* _Exercise details_
An exact restatement of the data is required, with the images omitted.

* _Dataset content_
++++++++++++++++++++
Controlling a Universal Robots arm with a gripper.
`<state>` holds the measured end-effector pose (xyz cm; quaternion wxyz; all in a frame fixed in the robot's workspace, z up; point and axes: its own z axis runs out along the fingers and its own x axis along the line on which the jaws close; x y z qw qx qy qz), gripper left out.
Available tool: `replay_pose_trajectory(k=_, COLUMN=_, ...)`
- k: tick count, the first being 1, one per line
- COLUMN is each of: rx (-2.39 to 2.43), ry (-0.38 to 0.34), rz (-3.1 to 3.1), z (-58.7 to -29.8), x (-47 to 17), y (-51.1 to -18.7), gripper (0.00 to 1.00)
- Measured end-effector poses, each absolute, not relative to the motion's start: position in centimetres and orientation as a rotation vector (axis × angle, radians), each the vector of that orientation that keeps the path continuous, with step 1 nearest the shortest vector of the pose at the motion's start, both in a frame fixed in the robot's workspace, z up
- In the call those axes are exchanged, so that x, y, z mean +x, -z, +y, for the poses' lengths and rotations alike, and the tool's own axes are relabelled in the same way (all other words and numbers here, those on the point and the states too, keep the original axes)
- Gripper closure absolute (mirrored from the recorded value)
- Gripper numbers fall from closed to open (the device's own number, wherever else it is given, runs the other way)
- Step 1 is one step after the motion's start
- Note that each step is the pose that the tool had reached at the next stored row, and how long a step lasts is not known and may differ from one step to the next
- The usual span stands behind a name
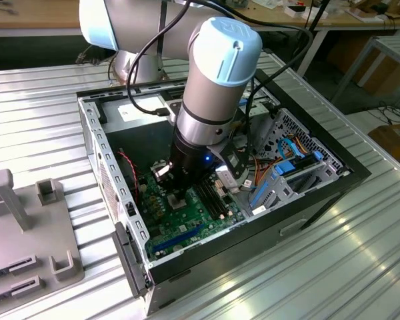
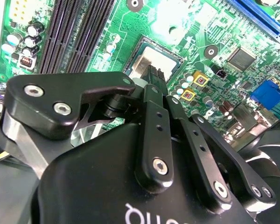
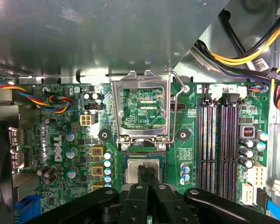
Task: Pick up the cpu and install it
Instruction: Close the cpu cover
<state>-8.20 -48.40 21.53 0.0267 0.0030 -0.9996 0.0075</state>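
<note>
In the first wrist view the tool [image 3: 147, 173] stands over the cpu [image 3: 132, 170], its 2 black fingers [image 3: 143, 175] pressed narrow together with their tips down on the silver top. The tool's dark links cut off the near part of the chip, so its near edge is hidden. Whether the chip is fully seated in the socket cannot be made out.

In the second wrist view the same fingers [image 2: 155, 76] meet on the pale cpu [image 2: 149, 56], which lies inside the dark socket frame [image 2: 141, 43]. The tool's body covers most of the near ground here.

Just beyond the chip, the socket's metal load plate [image 3: 142, 109] stands swung open and upright, with its wire lever [image 3: 177, 100] raised beside it. The green motherboard [image 3: 65, 140] spreads around, with 4 memory slots [image 3: 219, 140] to one side and bundled coloured wires [image 3: 56, 100] toward the other.

In the exterior view the arm [image 1: 213, 87] reaches down into the open computer case [image 1: 120, 200] on the ribbed metal worktop [image 1: 33, 120]. The arm's wrist blocks the socket and chip. A grey fixture [image 1: 27, 220] sits at the exterior view's left, partly cut off.
</note>
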Motion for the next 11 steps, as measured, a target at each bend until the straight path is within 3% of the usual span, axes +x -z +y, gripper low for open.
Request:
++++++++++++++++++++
* _Solution below_
Controlling a Universal Robots arm with a gripper.
`<state>` holds the measured end-effector pose (xyz cm; quaternion wxyz; all in a frame fixed in the robot's workspace, z up; point and axes: its own z axis runs out along the fingers and its own x axis along the line on which the jaws close; x y z qw qx qy qz), gripper left out.
Available tool: `replay_pose_trajectory(k=_, COLUMN=_, ...)`
- k: tick count, the first being 1, one per line
- COLUMN is each of: rx (-2.39 to 2.43), ry (-0.38 to 0.34), rz (-3.1 to 3.1), z (-58.7 to -29.8), x (-47 to 17), y (-51.1 to -18.7), gripper (0.00 to 1.00)
- Measured end-effector poses, each absolute, not relative to the motion's start: position in centimetres and orientation as a rotation vector (axis × angle, radians), each the vector of that orientation that keeps the path continuous, with step 1 nearest the shortest vector of the pose at the motion's start, both in a frame fixed in the robot's workspace, z up
- In the call those axes are exchanged, so that x, y, z mean +x, -z, +y, for the poses' lengths and rotations alike, and the tool's own axes are relabelled in the same way (all other words and numbers here, those on the point and the states too, keep the original axes)
- Gripper closure absolute (mirrored from the recorded value)
- Gripper numbers fall from closed to open (the device's own number, wherever else it is given, runs the other way)
- Step 1 is one step after the motion's start
- Note that each step is the pose that the tool had reached at the next stored row, and how long a step lasts is not known and may differ from one step to the next
- The usual span stands behind a name
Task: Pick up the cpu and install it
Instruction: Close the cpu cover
<state>-8.20 -48.40 21.53 0.0267 0.0030 -0.9996 0.0075</state>
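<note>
In the first wrist view the tool [image 3: 147, 173] stands over the cpu [image 3: 132, 170], its 2 black fingers [image 3: 143, 175] pressed narrow together with their tips down on the silver top. The tool's dark links cut off the near part of the chip, so its near edge is hidden. Whether the chip is fully seated in the socket cannot be made out.

In the second wrist view the same fingers [image 2: 155, 76] meet on the pale cpu [image 2: 149, 56], which lies inside the dark socket frame [image 2: 141, 43]. The tool's body covers most of the near ground here.

Just beyond the chip, the socket's metal load plate [image 3: 142, 109] stands swung open and upright, with its wire lever [image 3: 177, 100] raised beside it. The green motherboard [image 3: 65, 140] spreads around, with 4 memory slots [image 3: 219, 140] to one side and bundled coloured wires [image 3: 56, 100] toward the other.

In the exterior view the arm [image 1: 213, 87] reaches down into the open computer case [image 1: 120, 200] on the ribbed metal worktop [image 1: 33, 120]. The arm's wrist blocks the socket and chip. A grey fixture [image 1: 27, 220] sits at the exterior view's left, partly cut off.
</note>
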Motion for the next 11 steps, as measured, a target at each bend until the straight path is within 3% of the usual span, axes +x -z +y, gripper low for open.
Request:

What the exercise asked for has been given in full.